WORK ITEM | Your answer should hold each line of the material that contains the word "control".

(Beginning of AVAILABLE DATA)

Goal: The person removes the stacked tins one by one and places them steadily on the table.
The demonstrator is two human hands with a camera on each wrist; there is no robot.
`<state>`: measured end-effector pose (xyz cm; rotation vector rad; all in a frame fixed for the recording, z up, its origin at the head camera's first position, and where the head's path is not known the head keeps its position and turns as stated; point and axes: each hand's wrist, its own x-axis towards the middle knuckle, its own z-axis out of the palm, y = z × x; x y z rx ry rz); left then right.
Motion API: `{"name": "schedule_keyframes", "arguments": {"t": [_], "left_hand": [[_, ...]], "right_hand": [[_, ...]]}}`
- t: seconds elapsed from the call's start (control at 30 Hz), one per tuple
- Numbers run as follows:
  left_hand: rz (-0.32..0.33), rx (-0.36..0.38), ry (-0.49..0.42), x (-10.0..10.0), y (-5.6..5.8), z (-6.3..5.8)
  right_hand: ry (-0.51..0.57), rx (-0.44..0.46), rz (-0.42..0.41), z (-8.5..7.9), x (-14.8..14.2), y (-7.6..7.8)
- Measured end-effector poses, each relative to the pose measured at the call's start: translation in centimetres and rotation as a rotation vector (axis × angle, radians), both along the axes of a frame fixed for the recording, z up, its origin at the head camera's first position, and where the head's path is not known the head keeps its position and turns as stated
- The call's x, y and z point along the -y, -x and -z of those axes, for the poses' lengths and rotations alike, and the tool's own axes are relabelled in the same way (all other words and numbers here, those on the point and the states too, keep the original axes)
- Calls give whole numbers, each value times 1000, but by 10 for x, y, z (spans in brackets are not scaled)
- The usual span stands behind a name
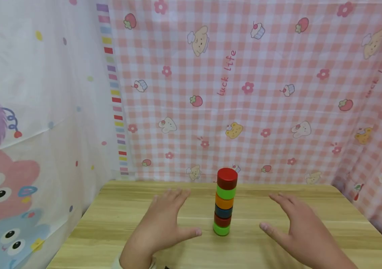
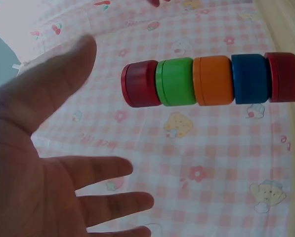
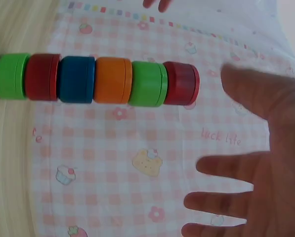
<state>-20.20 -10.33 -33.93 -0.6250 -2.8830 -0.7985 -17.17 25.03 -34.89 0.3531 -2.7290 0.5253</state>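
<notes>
Tower [image 1: 224, 202]: here it stands, six high, upright on the desk [image 1: 107, 231], between my left grip [image 1: 162, 222] and right grip [image 1: 302, 231]!
Colours: top down, red, green, orange, blue, red, green.
Left grip: spread wide, nothing in it, near the tower.
Right grip: spread wide too, nothing held, apart from the tower.
Cloth [image 1: 271, 112]: pink check, behind the desk.

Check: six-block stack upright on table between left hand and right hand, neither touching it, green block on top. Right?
No: the top block is red, not green; the head view shows it. The rest holds: six-block stack upright on the table between left hand and right hand, neither touching it.
</notes>
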Motion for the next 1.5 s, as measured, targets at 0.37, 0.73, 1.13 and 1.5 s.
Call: {"name": "schedule_keyframes", "arguments": {"t": [0.37, 0.73, 1.13, 1.5], "left_hand": [[-11, 12, -262, -16, 12, 6], [12, 60, -404, -36, 34, 18], [7, 166, -577, -69, 62, 31], [3, 197, -728, -100, 74, 41]], "right_hand": [[199, 5, 50, -9, 12, -2], [353, 49, 26, -23, 44, 21], [647, 101, 50, -27, 79, 54], [720, 117, 28, -11, 89, 75]]}}
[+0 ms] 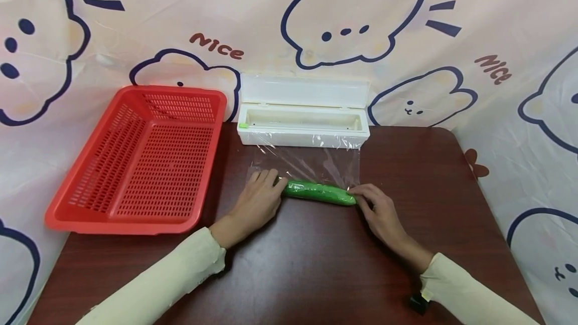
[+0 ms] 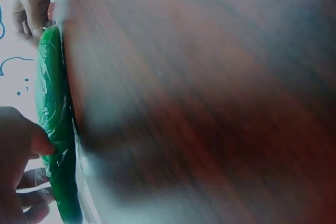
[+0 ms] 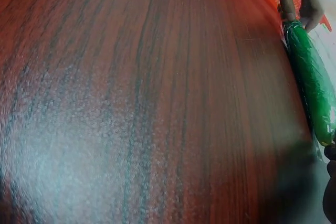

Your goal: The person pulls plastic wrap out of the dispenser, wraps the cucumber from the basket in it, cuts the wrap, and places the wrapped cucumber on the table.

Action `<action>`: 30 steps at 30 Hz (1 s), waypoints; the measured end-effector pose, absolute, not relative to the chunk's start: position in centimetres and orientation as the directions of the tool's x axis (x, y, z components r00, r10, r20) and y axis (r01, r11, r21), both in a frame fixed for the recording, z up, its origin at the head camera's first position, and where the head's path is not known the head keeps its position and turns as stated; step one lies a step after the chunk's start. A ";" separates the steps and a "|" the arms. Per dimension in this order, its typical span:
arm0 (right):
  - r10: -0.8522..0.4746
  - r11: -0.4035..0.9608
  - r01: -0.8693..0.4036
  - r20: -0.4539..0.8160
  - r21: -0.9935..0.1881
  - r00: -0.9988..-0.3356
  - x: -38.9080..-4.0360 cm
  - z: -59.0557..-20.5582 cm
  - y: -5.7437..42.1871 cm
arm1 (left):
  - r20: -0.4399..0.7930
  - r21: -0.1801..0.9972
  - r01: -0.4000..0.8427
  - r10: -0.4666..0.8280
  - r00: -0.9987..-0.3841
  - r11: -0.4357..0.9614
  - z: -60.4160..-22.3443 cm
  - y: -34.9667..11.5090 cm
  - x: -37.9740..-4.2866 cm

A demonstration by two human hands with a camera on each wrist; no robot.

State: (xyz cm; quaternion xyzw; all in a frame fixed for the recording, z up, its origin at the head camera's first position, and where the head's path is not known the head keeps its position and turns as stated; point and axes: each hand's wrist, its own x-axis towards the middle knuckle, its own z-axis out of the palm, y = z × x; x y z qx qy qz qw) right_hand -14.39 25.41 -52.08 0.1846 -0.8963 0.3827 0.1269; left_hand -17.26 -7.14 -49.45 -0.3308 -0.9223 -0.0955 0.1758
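Note:
A green cucumber point(image 1: 318, 192), wrapped in shiny clear film, lies crosswise on the table. My left hand point(image 1: 259, 199) grips its left end; in the left wrist view the thumb point(image 2: 42, 142) presses on one side and the fingers curl on the other. At the opposite end, my right hand point(image 1: 381, 214) pinches the tip between thumb and fingers. Cling film point(image 1: 311, 162) stretches flat from the cucumber back to a white dispenser box point(image 1: 302, 138), whose lid point(image 1: 304, 92) stands raised. The right wrist view shows the cucumber point(image 3: 312, 80) at its edge, with most of my right hand out of frame.
A red plastic basket point(image 1: 205, 164) with slotted walls stands at the left of the dark wooden table point(image 1: 289, 275). A small green slider point(image 1: 244, 125) sits on the box's left end. Behind hangs a printed cloth point(image 1: 262, 4), and a small black object point(image 1: 418, 304) shows by my right sleeve.

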 end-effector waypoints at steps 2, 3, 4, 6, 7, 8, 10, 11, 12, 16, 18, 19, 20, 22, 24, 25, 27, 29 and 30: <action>-0.232 0.645 -0.422 0.363 -0.637 -0.903 -14.4 -52.0 25.4 | 0.377 0.072 0.643 0.576 -0.725 0.762 -49.5 -7.2 -17.2; -0.229 0.650 -0.417 0.360 -0.635 -0.905 -14.4 -52.0 25.4 | 0.372 0.080 0.644 0.577 -0.728 0.761 -49.5 -7.3 -17.2; -0.227 0.654 -0.410 0.352 -0.636 -0.908 -14.4 -52.0 25.4 | 0.367 0.091 0.646 0.577 -0.730 0.758 -49.5 -7.3 -17.1; -0.223 0.662 -0.398 0.341 -0.635 -0.913 -14.4 -52.0 25.5 | 0.354 0.111 0.648 0.579 -0.734 0.754 -49.5 -7.4 -17.1; -0.221 0.666 -0.395 0.338 -0.633 -0.915 -14.4 -52.0 25.5 | 0.348 0.117 0.649 0.581 -0.735 0.751 -49.5 -7.4 -17.1; -0.219 0.669 -0.392 0.336 -0.632 -0.916 -14.4 -51.9 25.5 | 0.345 0.122 0.652 0.584 -0.735 0.748 -49.5 -7.4 -17.1; -0.220 0.674 -0.391 0.335 -0.627 -0.916 -14.4 -52.0 25.5 | 0.342 0.134 0.656 0.587 -0.734 0.742 -49.4 -7.5 -17.1; -0.222 0.679 -0.391 0.334 -0.622 -0.916 -14.4 -52.0 25.5 | 0.344 0.138 0.657 0.587 -0.733 0.741 -49.4 -7.5 -17.1; -0.224 0.681 -0.391 0.332 -0.619 -0.916 -14.3 -52.0 25.6 | 0.344 0.142 0.658 0.587 -0.733 0.739 -49.4 -7.5 -17.2; -0.242 0.695 -0.398 0.327 -0.598 -0.914 -14.3 -52.1 25.6 | 0.349 0.153 0.657 0.582 -0.735 0.738 -49.3 -7.7 -17.3; -0.247 0.699 -0.395 0.317 -0.596 -0.916 -14.3 -52.2 25.6 | 0.341 0.154 0.653 0.581 -0.739 0.741 -49.4 -7.8 -17.3; -0.249 0.702 -0.393 0.313 -0.593 -0.916 -14.3 -52.2 25.7 | 0.335 0.154 0.652 0.581 -0.742 0.743 -49.4 -7.9 -17.3; -0.252 0.706 -0.391 0.307 -0.591 -0.918 -14.3 -52.1 25.7 | 0.328 0.155 0.648 0.580 -0.745 0.745 -49.4 -7.9 -17.3; -0.259 0.713 -0.389 0.297 -0.583 -0.919 -14.3 -52.1 25.8 | 0.318 0.154 0.641 0.577 -0.753 0.752 -49.4 -8.0 -17.3; -0.271 0.717 -0.389 0.284 -0.579 -0.920 -14.2 -52.0 25.8 | 0.319 0.162 0.635 0.569 -0.758 0.755 -49.5 -8.1 -17.3; -0.280 0.718 -0.395 0.282 -0.573 -0.918 -14.2 -51.9 25.8 | 0.319 0.167 0.632 0.565 -0.761 0.757 -49.5 -8.2 -17.3; -0.302 0.720 -0.414 0.286 -0.557 -0.910 -14.1 -51.9 25.8 | 0.328 0.178 0.627 0.555 -0.765 0.759 -49.4 -8.3 -17.2; -0.325 0.713 -0.439 0.298 -0.546 -0.898 -14.2 -51.8 25.8 | 0.338 0.189 0.624 0.546 -0.766 0.758 -49.4 -8.3 -17.2; -0.335 0.707 -0.454 0.309 -0.542 -0.890 -14.2 -51.8 25.8 | 0.344 0.190 0.623 0.543 -0.766 0.759 -49.4 -8.4 -17.2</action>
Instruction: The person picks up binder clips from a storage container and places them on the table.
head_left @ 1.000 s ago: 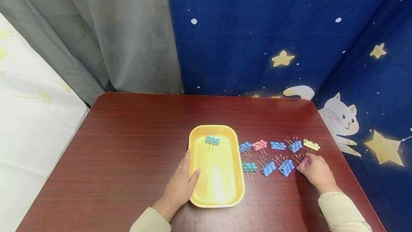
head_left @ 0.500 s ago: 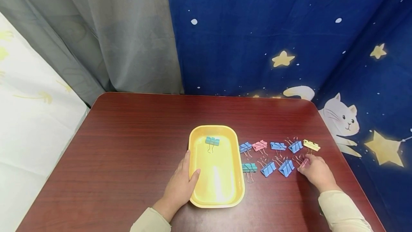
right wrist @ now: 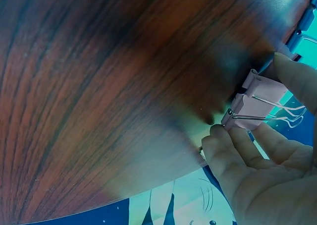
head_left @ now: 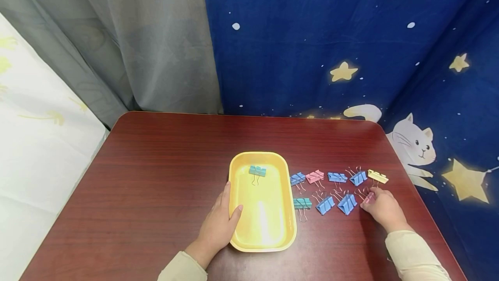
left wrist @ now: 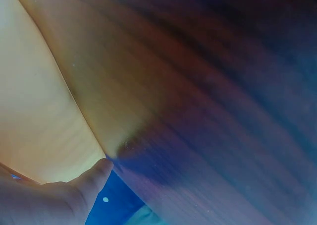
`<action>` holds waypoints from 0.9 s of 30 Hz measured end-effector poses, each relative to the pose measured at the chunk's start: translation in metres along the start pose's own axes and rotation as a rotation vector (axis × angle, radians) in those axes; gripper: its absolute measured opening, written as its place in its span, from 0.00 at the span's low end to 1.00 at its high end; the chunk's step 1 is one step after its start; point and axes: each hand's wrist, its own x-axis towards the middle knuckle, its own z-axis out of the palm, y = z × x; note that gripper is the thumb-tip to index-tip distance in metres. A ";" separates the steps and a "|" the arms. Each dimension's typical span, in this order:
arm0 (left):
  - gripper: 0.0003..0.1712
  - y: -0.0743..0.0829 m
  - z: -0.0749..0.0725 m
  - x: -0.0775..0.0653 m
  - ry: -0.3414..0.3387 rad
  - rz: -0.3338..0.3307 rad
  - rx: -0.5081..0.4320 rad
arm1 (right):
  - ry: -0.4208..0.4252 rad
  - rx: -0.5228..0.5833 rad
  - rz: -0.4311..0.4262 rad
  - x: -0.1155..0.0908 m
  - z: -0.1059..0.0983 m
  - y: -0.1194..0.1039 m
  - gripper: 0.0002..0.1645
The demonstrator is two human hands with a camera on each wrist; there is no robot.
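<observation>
My left hand (head_left: 217, 224) holds the left side of a yellow tray (head_left: 249, 224), thumb over the rim and fingers along the outer wall. Inside the tray, near its far end, lies a teal binder clip (head_left: 257, 171). At the right, my right hand (head_left: 383, 209) pinches a pink binder clip (right wrist: 260, 103) between thumb and fingers, low over the table; its wire handles point left in the head view. In the right wrist view the thumb is on one end of the clip and the fingertips are at the other. Part of the clip is hidden by the hand in the head view.
Two rows of binder clips lie between tray and right hand: several blue ones (head_left: 347, 204), another pink clip (head_left: 315, 176), a teal clip (head_left: 302, 203) by the tray's right wall, and a yellow clip (head_left: 377, 176) just beyond the right hand. The dark red table (head_left: 156, 185) ends at curtains.
Almost nothing differs; both hands, the tray and the clips stay in place, with only a slight shift of the head view.
</observation>
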 end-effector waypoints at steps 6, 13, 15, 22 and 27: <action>0.41 0.000 0.000 0.000 -0.001 -0.004 0.000 | 0.003 0.004 0.000 0.000 0.001 0.000 0.40; 0.41 0.000 0.000 0.000 0.003 0.004 -0.003 | 0.007 0.011 0.016 -0.002 0.002 -0.001 0.42; 0.41 0.000 0.000 0.000 0.004 0.006 -0.001 | 0.005 0.022 0.024 -0.003 0.002 -0.002 0.43; 0.41 0.000 0.000 0.000 0.005 0.009 0.002 | 0.046 0.045 0.018 -0.007 0.001 -0.005 0.45; 0.41 0.000 0.000 0.000 -0.002 0.004 0.005 | 0.073 0.064 0.009 -0.009 -0.001 -0.009 0.47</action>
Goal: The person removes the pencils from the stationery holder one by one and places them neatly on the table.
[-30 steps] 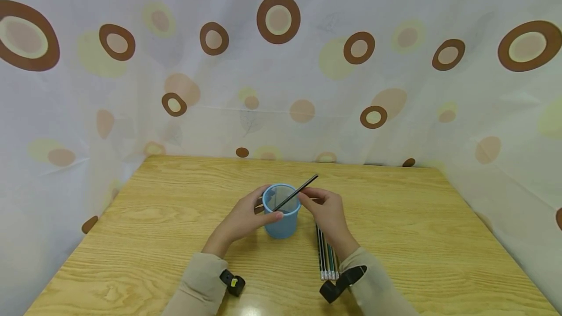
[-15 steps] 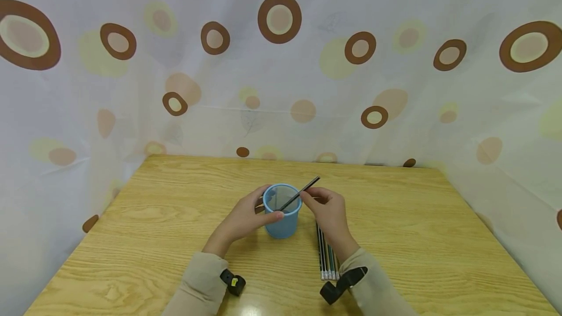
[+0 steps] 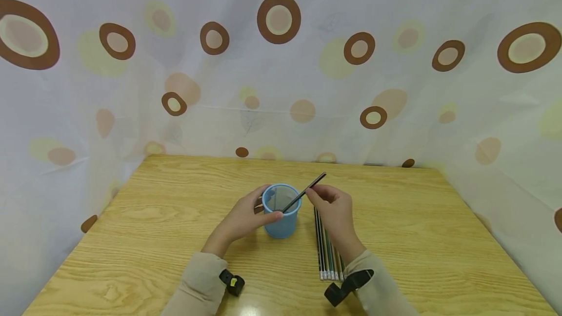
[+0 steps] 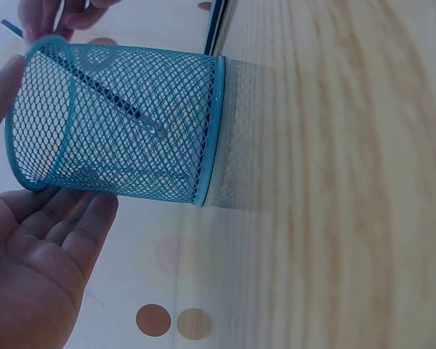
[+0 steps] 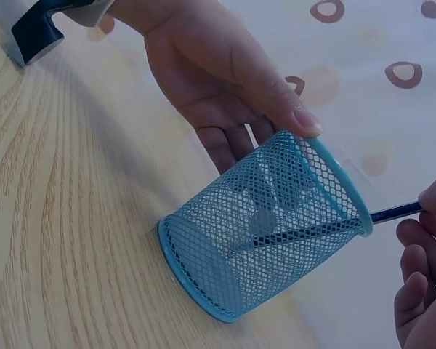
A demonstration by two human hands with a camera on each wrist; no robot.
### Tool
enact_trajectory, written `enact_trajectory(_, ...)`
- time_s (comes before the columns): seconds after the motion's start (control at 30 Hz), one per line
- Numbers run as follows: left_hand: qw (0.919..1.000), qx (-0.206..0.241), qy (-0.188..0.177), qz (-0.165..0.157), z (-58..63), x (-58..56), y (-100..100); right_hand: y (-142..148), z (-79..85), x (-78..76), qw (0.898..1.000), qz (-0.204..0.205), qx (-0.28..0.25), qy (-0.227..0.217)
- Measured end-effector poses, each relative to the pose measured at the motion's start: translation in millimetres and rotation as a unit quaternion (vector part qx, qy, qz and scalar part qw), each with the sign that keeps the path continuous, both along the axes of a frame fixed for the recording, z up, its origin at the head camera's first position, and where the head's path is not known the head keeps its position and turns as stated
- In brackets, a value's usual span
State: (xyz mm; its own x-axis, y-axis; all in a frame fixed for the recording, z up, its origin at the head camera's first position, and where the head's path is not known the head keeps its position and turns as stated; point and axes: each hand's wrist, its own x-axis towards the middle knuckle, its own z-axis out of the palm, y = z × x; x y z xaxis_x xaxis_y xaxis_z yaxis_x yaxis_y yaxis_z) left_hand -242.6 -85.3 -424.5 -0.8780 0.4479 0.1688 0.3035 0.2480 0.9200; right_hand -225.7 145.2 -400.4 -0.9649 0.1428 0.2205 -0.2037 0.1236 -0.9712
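Observation:
A blue mesh pencil cup [image 3: 281, 228] stands upright on the wooden table. My left hand [image 3: 244, 216] holds it from the left, thumb at the near rim and fingers around the far side. My right hand [image 3: 335, 212] pinches a dark pencil [image 3: 319, 179] by its upper part, just right of the rim. The pencil leans into the cup at a slant; through the mesh in the left wrist view, its lower end [image 4: 154, 128] shows inside, above the base. Beneath my right forearm lies a row of several pencils [image 3: 326, 252], partly covered, with their ferrule ends toward me.
The wooden table [image 3: 175, 194] reaches back to a pale curtain [image 3: 281, 72] printed with brown rings and spots. Black wrist straps with small cameras [image 3: 335, 294] sit on both sleeves.
My right hand has shifted slightly right, and the pencil's upper end has moved right with it. More of the pencil row shows. The left hand and cup have stayed in place.

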Motion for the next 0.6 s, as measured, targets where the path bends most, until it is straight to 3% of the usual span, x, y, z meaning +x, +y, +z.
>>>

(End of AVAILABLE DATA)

OUTPUT FOR THIS TASK |
- t: seconds elapsed from the call's start (control at 30 Hz), one per tuple
- time_s (comes before the columns): seconds after the motion's start (control at 30 Hz), one per line

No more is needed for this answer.